彼女が常日頃から杓子定規みたいな言動を取っているのは、霊能力者ゆえに妖怪や幽霊が見える力を当たり前に持っていたせいで、いじめられ続けていたから。そんな体質では日常生活を送るに送れず、陰陽寮にすがる以外に彼女の居場所はなかった。

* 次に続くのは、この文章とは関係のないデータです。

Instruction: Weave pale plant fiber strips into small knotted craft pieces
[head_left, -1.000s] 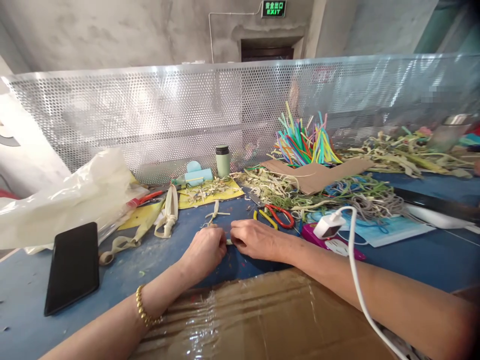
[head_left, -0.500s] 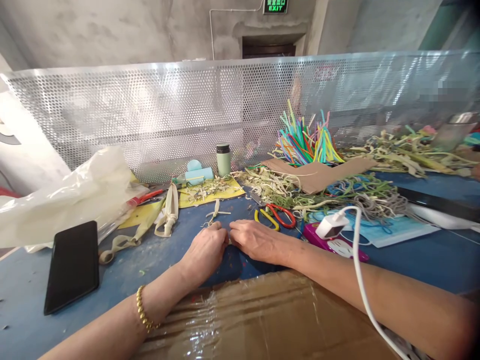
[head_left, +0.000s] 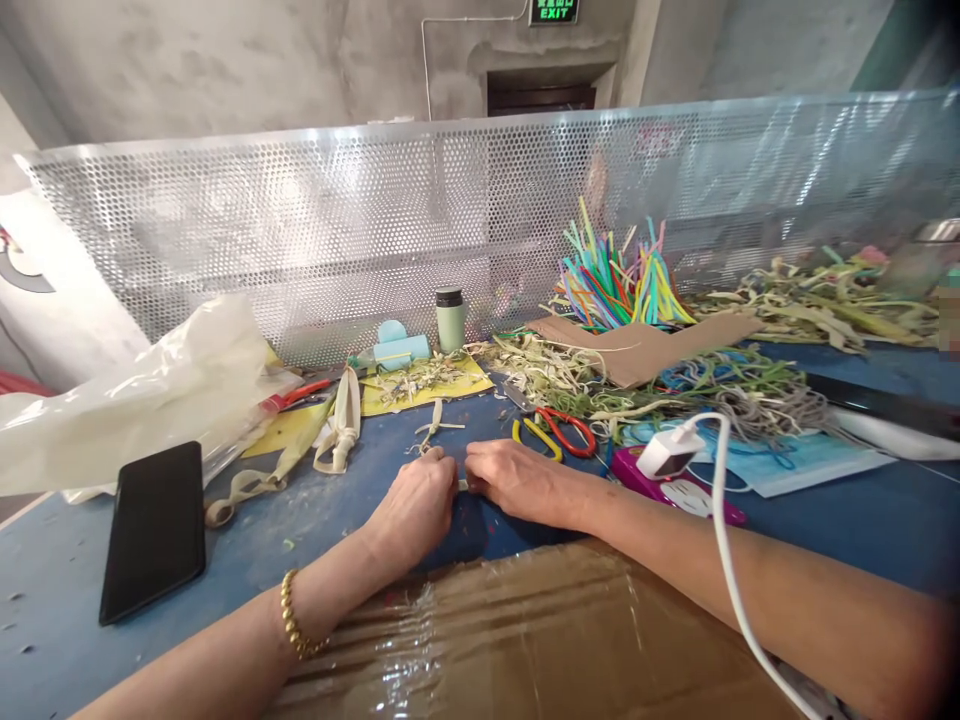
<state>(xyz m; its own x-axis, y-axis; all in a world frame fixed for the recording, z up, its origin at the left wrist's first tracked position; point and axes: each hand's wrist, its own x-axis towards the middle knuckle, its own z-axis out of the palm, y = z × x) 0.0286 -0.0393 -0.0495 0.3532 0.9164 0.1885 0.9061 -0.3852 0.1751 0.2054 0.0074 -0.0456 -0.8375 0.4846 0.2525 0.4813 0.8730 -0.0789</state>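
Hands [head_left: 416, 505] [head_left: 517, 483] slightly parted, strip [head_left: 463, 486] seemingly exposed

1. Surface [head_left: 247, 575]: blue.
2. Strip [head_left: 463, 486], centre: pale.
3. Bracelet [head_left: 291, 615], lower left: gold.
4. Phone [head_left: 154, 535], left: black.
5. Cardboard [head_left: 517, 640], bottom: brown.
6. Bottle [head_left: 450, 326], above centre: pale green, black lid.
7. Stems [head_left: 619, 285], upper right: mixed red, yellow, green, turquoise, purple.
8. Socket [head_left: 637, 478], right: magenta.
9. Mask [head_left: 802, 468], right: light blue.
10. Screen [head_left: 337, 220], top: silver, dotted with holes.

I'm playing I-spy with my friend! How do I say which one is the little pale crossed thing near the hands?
Start at the blue table and find the person's left hand, with gold beads round its wrist. Just beyond its knuckles lies a small pale strip. It's roughly cross-shaped and much smaller than the looped pale bundle to its left.
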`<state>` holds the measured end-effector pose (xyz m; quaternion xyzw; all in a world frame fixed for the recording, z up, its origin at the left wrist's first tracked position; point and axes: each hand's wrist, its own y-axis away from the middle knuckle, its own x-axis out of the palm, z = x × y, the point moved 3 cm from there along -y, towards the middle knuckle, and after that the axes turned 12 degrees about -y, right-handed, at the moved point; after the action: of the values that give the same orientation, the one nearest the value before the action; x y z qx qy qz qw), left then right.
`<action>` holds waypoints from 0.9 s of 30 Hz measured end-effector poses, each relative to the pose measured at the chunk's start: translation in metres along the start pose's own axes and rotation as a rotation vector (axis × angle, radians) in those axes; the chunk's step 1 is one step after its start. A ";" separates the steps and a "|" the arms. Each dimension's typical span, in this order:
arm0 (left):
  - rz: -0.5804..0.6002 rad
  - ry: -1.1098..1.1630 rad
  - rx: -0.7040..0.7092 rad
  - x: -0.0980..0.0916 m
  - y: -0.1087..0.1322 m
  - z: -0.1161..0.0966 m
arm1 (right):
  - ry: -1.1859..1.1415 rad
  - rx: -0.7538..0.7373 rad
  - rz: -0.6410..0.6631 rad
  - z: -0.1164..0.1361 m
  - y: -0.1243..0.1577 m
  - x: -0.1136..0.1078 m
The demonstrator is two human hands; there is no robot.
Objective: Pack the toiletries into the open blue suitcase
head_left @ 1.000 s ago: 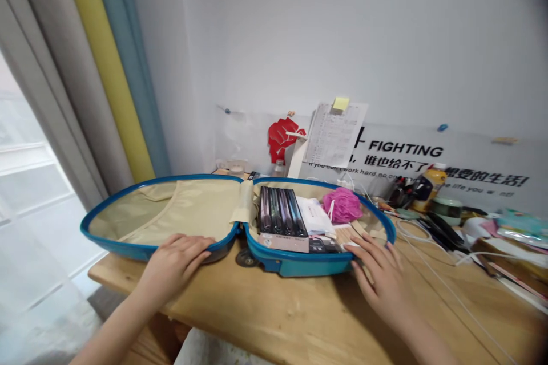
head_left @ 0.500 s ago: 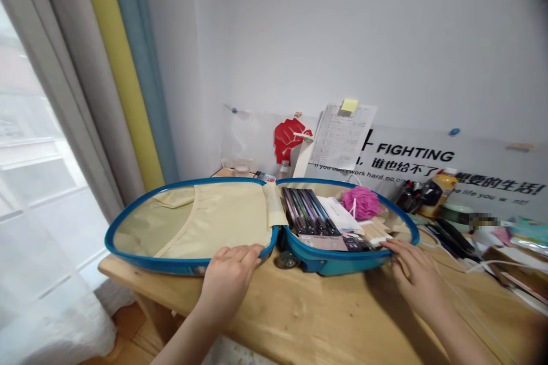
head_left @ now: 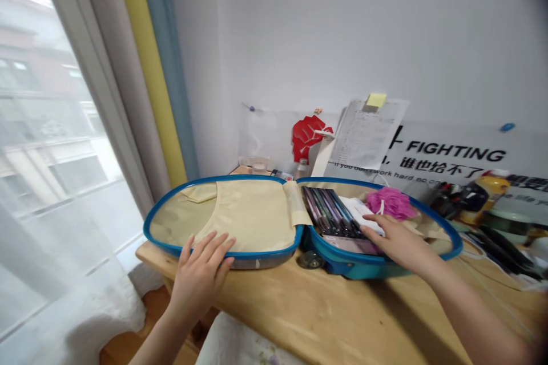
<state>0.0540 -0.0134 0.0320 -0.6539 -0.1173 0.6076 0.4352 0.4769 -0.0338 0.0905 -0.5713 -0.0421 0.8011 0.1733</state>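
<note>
An open hard-shell suitcase with a blue rim lies flat on the table, its left half showing bare beige lining [head_left: 252, 217]. My left hand [head_left: 203, 274] rests with spread fingers on that half's front rim. My right hand [head_left: 398, 245] reaches over the right half, its fingertips on a white packet [head_left: 357, 210]. Beside the packet lie dark slim boxes [head_left: 327, 211] and a pink mesh bath puff [head_left: 390, 203]. A pale box [head_left: 349, 245] sits partly hidden under my right hand.
The wooden table [head_left: 325, 308] holds a bottle with yellow liquid [head_left: 492, 191] and black items at the right. A suitcase wheel [head_left: 310, 259] faces me. A "FIGHTING" sign [head_left: 454, 151] and a red fist cutout [head_left: 306, 137] stand behind. Curtains and a window lie left.
My right hand has moved from the suitcase's front rim inward over the packet. My left hand has shifted along the rim. The whole scene sits further right in view.
</note>
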 end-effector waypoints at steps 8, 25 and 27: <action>0.045 -0.045 -0.069 0.000 0.012 0.033 | 0.085 0.091 0.190 0.003 -0.051 0.036; 0.074 0.063 -0.176 -0.002 0.004 0.028 | 0.192 0.178 0.277 0.013 -0.056 0.036; 0.084 0.070 -0.170 -0.001 0.005 0.029 | 0.190 0.184 0.273 0.014 -0.058 0.036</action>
<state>0.0263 -0.0049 0.0330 -0.7137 -0.1258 0.5899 0.3561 0.4672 0.0343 0.0782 -0.6267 0.1257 0.7600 0.1177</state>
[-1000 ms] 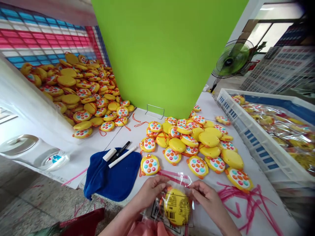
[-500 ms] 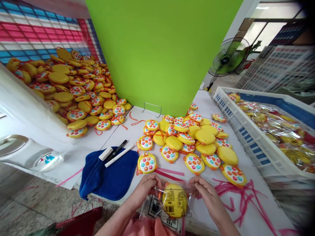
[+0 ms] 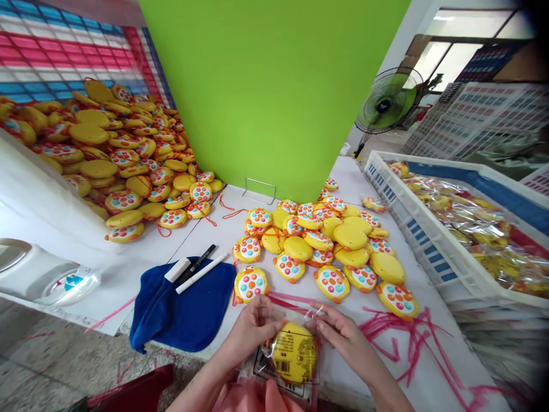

仲春くんみたいに代々退魔師として生活し、衣更市を守るって使命を持って生きていなかったら、現代の陰陽師は陰陽寮以外に居場所がない。
彼女は先祖返りみたいに異形の血で狂うこともできず、ただ人間のままで自分の持っている力と向き合い続けないといけない……みもざのように、恋に破れて死ぬことができたらよかったものの、桜子さんはみもざよりもちょっとだけ強くて要領が悪かった。
仲春くんがいなくなった時点で陰陽寮に逃げ帰ればよかったものの、私が声をかけて「助けて」と訴えたために、良心の呵責に苛まれた彼女は、無茶な願いを陰陽寮に嘆願してくれた。
……桜子さんとみもざは、本当に似た者同士で、主従になってしまったんだ。
「……皆、自分のことが嫌いで、でもそんな自分を見放せないから、大好きになりたいから、優しくしようとしてるんだと思います」
私たちは自分たちのことでいっぱいいっぱいで、自分に向けている優しさを他人に向けることが本当に下手くそなんだ。
だから、桜子さんに元気を出して欲しくても、励ましたくても、ストレートな言葉だと伝わらなくって、湾曲的な物言いになってしまう。
「桜子さんは私たちのためじゃなくって、自分のために私たちに優しくしてくれるのは、そんなの当たり前だと思うんですよ。だから、あんまり自分を責めないでください……私だって、死にたくないからあなたを利用している。皆でちょっとずつ周りを利用し合いながら、皆でちょっとずつ優しくなればいいじゃないですか」
「……みもざさんは、優しいですね」
「言ったじゃないですか。本当に優しい人は、優しいなんて言葉を軽々しくは使いませんから、私は全然優しくないです」
折り紙が終わった。何枚もつくられた式神は明日の荷物の中に入れられると、ふいに桜子さんは私にもたれかかってきた。私は彼女の感じているふがいなさにどれだけ寄り添えるかはわからないけれど、そのままにしておく。
ふたりで甘酒をちびちびと飲んだ。甘い味が、後をひいた。